BEGIN DATASET EXCERPT
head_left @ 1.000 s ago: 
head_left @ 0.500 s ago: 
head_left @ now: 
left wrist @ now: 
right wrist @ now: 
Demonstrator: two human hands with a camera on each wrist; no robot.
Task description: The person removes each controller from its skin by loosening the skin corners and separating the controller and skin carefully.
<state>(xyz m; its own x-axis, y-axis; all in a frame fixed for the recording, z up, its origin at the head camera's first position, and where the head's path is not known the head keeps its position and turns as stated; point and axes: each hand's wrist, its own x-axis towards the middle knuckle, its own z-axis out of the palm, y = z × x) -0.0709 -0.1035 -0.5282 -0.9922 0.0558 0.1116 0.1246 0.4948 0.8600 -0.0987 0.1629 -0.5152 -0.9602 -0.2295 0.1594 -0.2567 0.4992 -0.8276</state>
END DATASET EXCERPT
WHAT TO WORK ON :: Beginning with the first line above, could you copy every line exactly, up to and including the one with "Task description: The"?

RESPONSE ::
head_left @ 1.000 s ago: 
head_left @ 0.500 s ago: 
head_left @ now: 
left wrist @ now: 
right wrist @ now: 
Demonstrator: two human hands with a camera on each wrist; no robot.
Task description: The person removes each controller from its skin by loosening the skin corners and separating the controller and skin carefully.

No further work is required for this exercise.